Exercise directions
Print the records below exactly, omitting all pictures.

Records supplied
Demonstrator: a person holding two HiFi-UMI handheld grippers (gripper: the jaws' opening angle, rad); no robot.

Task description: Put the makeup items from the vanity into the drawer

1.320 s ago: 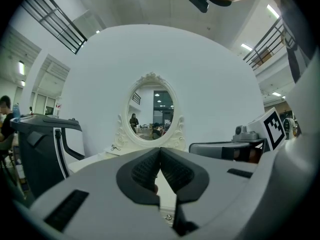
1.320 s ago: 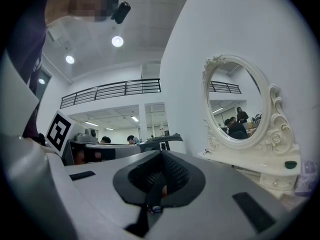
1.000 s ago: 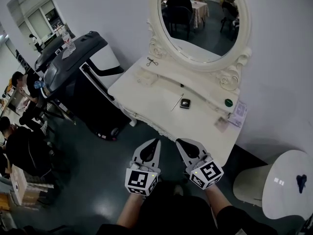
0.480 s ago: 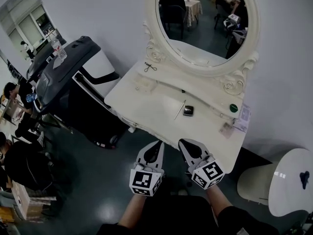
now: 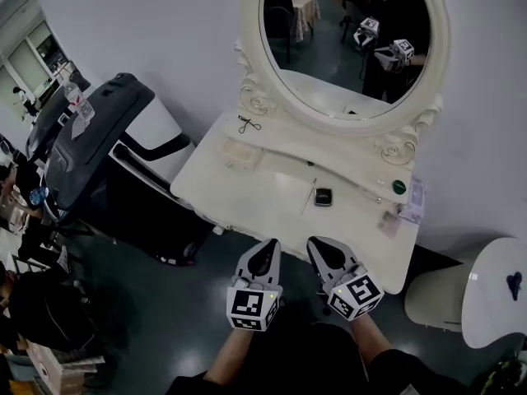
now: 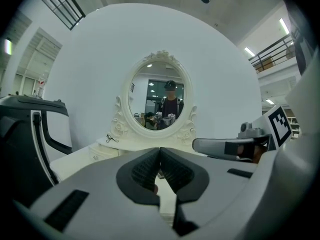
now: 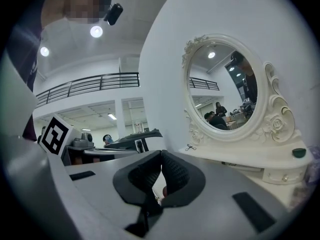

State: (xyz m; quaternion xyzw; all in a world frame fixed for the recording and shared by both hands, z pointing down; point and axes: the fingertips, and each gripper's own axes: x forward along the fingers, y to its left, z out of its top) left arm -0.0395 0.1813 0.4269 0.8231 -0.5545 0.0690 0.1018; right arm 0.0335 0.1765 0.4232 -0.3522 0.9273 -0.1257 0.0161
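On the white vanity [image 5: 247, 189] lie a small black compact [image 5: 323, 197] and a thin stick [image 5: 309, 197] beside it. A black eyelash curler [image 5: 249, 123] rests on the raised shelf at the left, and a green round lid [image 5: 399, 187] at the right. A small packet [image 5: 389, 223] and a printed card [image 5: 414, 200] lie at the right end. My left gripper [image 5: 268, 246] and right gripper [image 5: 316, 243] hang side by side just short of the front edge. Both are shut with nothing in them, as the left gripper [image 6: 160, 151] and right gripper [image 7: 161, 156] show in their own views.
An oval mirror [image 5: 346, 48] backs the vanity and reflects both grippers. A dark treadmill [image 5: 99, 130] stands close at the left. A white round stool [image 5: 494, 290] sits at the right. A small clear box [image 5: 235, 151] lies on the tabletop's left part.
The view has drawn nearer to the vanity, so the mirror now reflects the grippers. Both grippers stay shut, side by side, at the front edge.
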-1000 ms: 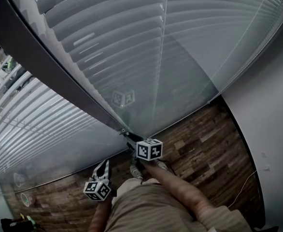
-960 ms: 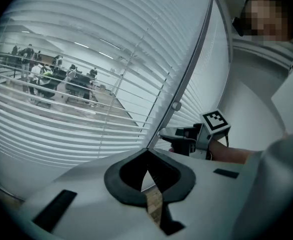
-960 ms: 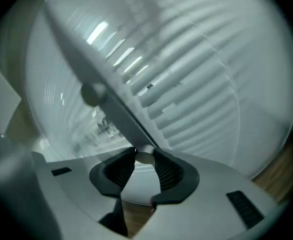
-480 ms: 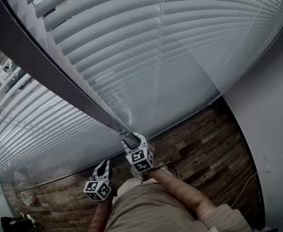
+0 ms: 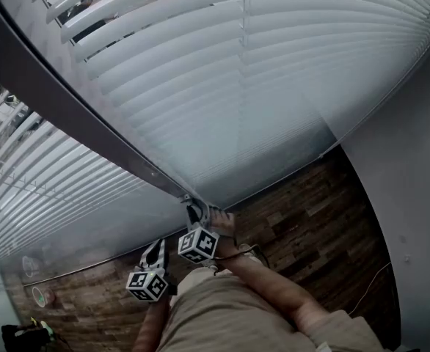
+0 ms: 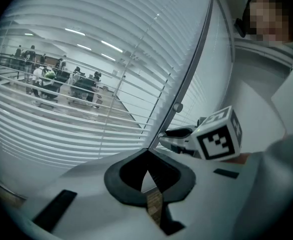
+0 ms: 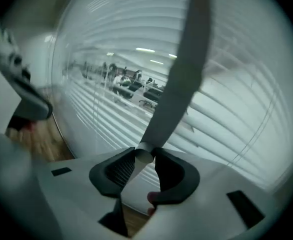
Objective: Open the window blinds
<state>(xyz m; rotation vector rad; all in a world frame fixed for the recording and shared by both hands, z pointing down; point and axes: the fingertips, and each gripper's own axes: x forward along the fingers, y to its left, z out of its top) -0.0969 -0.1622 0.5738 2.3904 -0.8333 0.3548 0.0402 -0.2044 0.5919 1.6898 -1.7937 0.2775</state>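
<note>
White slatted blinds (image 5: pixel 259 86) hang over the window in front of me and also fill the left gripper view (image 6: pixel 61 119) and the right gripper view (image 7: pixel 226 109). A grey tilt wand (image 7: pixel 181 79) runs up from my right gripper (image 7: pixel 144 156), whose jaws have just been closing and now pinch the wand's round lower end. In the head view that gripper (image 5: pixel 194 210) sits at the foot of the window. The left gripper view shows the wand (image 6: pixel 191 69) as a thin rod beside the right gripper (image 6: pixel 165 134). My left gripper (image 5: pixel 157 249) (image 6: pixel 147 153) hangs lower left, shut and holding nothing.
A dark frame post (image 5: pixel 68 108) runs diagonally between two window panes. Wood flooring (image 5: pixel 303 211) lies below, with a white wall (image 5: pixel 413 196) at the right. A tape roll (image 5: pixel 37 299) lies on the floor far left. Desks and people (image 6: pixel 46 79) show beyond the glass.
My right gripper has rolled and dropped down-left, its marker cube turning over. The slats have tilted and look brighter, with gaps showing at the top left. The left gripper has stayed put.
</note>
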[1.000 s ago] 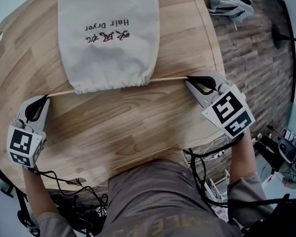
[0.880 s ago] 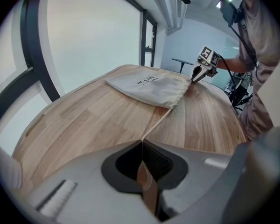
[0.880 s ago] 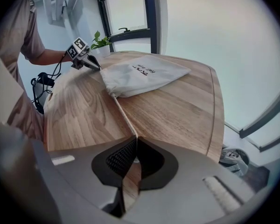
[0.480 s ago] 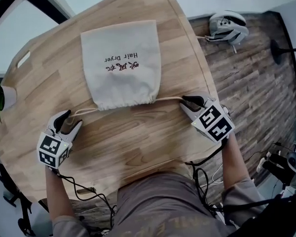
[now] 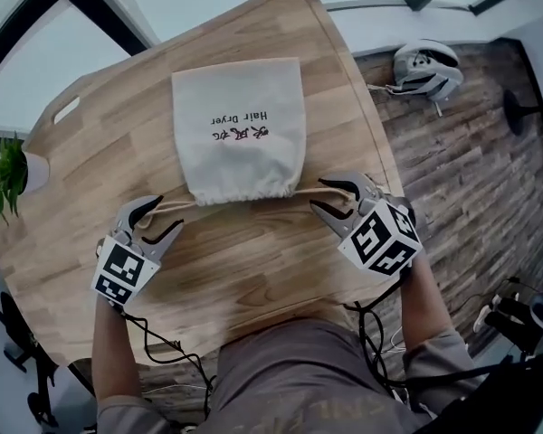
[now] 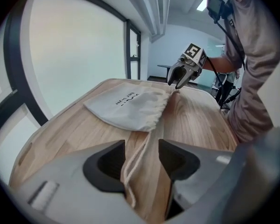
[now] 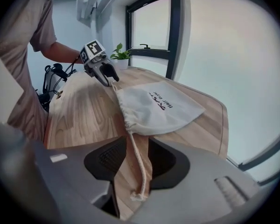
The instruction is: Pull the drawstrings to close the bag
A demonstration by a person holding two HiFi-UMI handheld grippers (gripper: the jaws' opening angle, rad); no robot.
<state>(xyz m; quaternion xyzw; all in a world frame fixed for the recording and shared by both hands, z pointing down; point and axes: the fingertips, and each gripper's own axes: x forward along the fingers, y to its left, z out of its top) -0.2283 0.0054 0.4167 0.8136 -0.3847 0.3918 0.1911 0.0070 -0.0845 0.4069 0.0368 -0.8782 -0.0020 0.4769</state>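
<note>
Head view: the bag (image 5: 240,129) lies flat on the table (image 5: 253,269), its gathered mouth toward me and its print upside down from here. My left gripper (image 5: 166,213) sits just off the bag's near left corner, my right gripper (image 5: 322,197) just off its near right corner. Both point in at the mouth. A cord comes out of each side of the mouth: the left cord (image 5: 176,206) runs to the left gripper, the right cord (image 5: 312,191) to the right one. Both cords look slack. A plant (image 5: 9,174) stands well left of the bag, at the table's edge.

Left gripper view: my jaws stand apart. The left cord lies loose on the wood between them and leads up to the bag's puckered mouth. I see no pad pressing on it. The right gripper hangs beyond the bag's far side, with its jaws spread.

Right gripper view: these jaws have just been opening and now stand wide. The right cord runs from the bag's mouth down between them, and its knotted end rests on the table, free of both pads. Past the bag I see the left gripper, also gaping, with the plant behind it.
</note>
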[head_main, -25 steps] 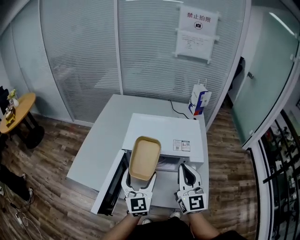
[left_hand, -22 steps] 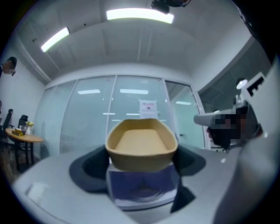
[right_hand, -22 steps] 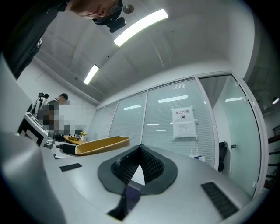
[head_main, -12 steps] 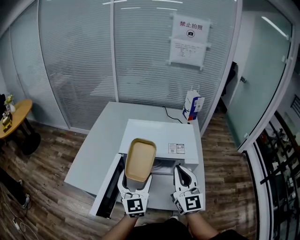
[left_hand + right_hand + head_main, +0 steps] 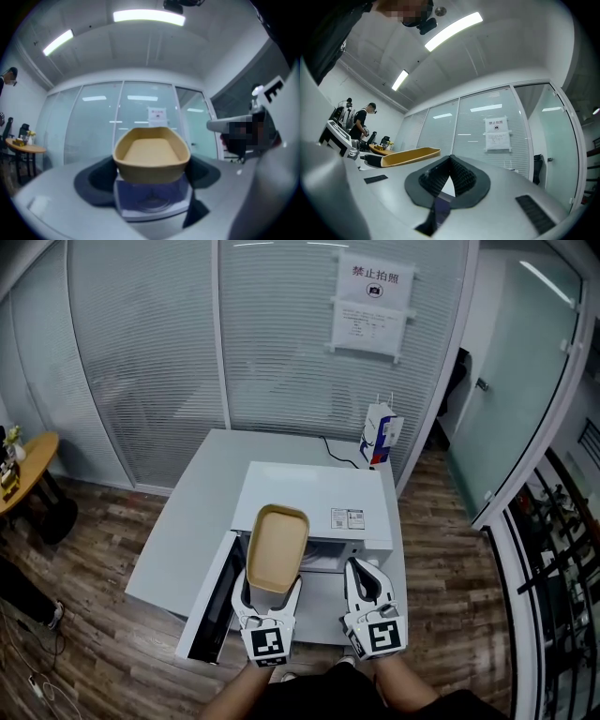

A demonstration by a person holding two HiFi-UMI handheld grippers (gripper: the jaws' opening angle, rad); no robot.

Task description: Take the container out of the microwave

Exercise answer
Demonstrator: a person holding two HiFi-UMI handheld grippers (gripper: the jaws' opening angle, rad); no robot.

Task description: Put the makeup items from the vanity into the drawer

1.320 s ago: 
1.320 s ago: 
1.000 s ago: 
0.480 s ago: 
now: 
now: 
now: 

State: (xyz m; quaternion xyzw; all in a world frame fixed for the recording and shared by both hands, z pointing down; point and axes: the fingertips, and each gripper's own axes: x forward along the fingers, y to its left, z out of its top) left arm -0.0395 0.1813 0.4269 0.8231 -0.5545 0.0690 0.1018; right arm 0.0335 0.1765 0.4232 -0.3522 0.9273 -0.1257 0.0161
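On the white vanity [image 5: 247, 189] lie a small black compact [image 5: 323, 197] and a thin stick [image 5: 309, 197] beside it. A black eyelash curler [image 5: 249, 123] rests on the raised shelf at the left, and a green round lid [image 5: 399, 187] at the right. A small packet [image 5: 389, 223] and a printed card [image 5: 414, 200] lie at the right end. My left gripper [image 5: 268, 246] and right gripper [image 5: 316, 243] hang side by side just short of the front edge. Both are shut with nothing in them, as the left gripper [image 6: 160, 151] and right gripper [image 7: 161, 156] show in their own views.
An oval mirror [image 5: 346, 48] backs the vanity and reflects both grippers. A dark treadmill [image 5: 99, 130] stands close at the left. A white round stool [image 5: 494, 290] sits at the right. A small clear box [image 5: 235, 151] lies on the tabletop's left part.
The view has drawn nearer to the vanity, so the mirror now reflects the grippers. Both grippers stay shut, side by side, at the front edge.
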-1000 ms: 
-960 ms: 
-960 ms: 
-480 ms: 
+0 ms: 
+0 ms: 
+0 ms: 
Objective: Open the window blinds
<state>(xyz m; rotation vector rad; all in a world frame fixed for the recording and shared by both hands, z pointing down; point and axes: the fingertips, and each gripper's own axes: x forward along the fingers, y to its left, z out of its top) -0.0969 -0.1622 0.5738 2.3904 -0.8333 0.3548 0.0402 -0.2044 0.5919 1.6898 -1.7937 0.2775</state>
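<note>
White slatted blinds (image 5: pixel 259 86) hang over the window in front of me and also fill the left gripper view (image 6: pixel 61 119) and the right gripper view (image 7: pixel 226 109). A grey tilt wand (image 7: pixel 181 79) runs up from my right gripper (image 7: pixel 144 156), whose jaws have just been closing and now pinch the wand's round lower end. In the head view that gripper (image 5: pixel 194 210) sits at the foot of the window. The left gripper view shows the wand (image 6: pixel 191 69) as a thin rod beside the right gripper (image 6: pixel 165 134). My left gripper (image 5: pixel 157 249) (image 6: pixel 147 153) hangs lower left, shut and holding nothing.
A dark frame post (image 5: pixel 68 108) runs diagonally between two window panes. Wood flooring (image 5: pixel 303 211) lies below, with a white wall (image 5: pixel 413 196) at the right. A tape roll (image 5: pixel 37 299) lies on the floor far left. Desks and people (image 6: pixel 46 79) show beyond the glass.
My right gripper has rolled and dropped down-left, its marker cube turning over. The slats have tilted and look brighter, with gaps showing at the top left. The left gripper has stayed put.
</note>
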[1.000 s ago] 
[0.880 s ago] 
[0.880 s ago] 
[0.480 s ago] 
[now] 
[now] 
[now] 
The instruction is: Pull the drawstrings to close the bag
A demonstration by a person holding two HiFi-UMI handheld grippers (gripper: the jaws' opening angle, rad); no robot.
<state>(xyz m; quaternion xyzw; all in a world frame fixed for the recording and shared by both hands, z pointing down; point and axes: the fingertips, and each gripper's own axes: x forward along the fingers, y to its left, z out of its top) -0.2283 0.0054 0.4167 0.8136 -0.3847 0.3918 0.1911 0.0070 -0.0845 0.4069 0.0368 -0.8782 -0.0020 0.4769</state>
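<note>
Head view: the bag (image 5: 240,129) lies flat on the table (image 5: 253,269), its gathered mouth toward me and its print upside down from here. My left gripper (image 5: 166,213) sits just off the bag's near left corner, my right gripper (image 5: 322,197) just off its near right corner. Both point in at the mouth. A cord comes out of each side of the mouth: the left cord (image 5: 176,206) runs to the left gripper, the right cord (image 5: 312,191) to the right one. Both cords look slack. A plant (image 5: 9,174) stands well left of the bag, at the table's edge.

Left gripper view: my jaws stand apart. The left cord lies loose on the wood between them and leads up to the bag's puckered mouth. I see no pad pressing on it. The right gripper hangs beyond the bag's far side, with its jaws spread.

Right gripper view: these jaws have just been opening and now stand wide. The right cord runs from the bag's mouth down between them, and its knotted end rests on the table, free of both pads. Past the bag I see the left gripper, also gaping, with the plant behind it.
</note>
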[head_main, -25 steps] 
[left_hand, -22 steps] 
[right_hand, -22 steps] 
[head_main, -12 steps] 
[left_hand + right_hand + head_main, +0 steps] 

A demonstration by a person holding two HiFi-UMI handheld grippers (gripper: the jaws' opening angle, rad); no robot.

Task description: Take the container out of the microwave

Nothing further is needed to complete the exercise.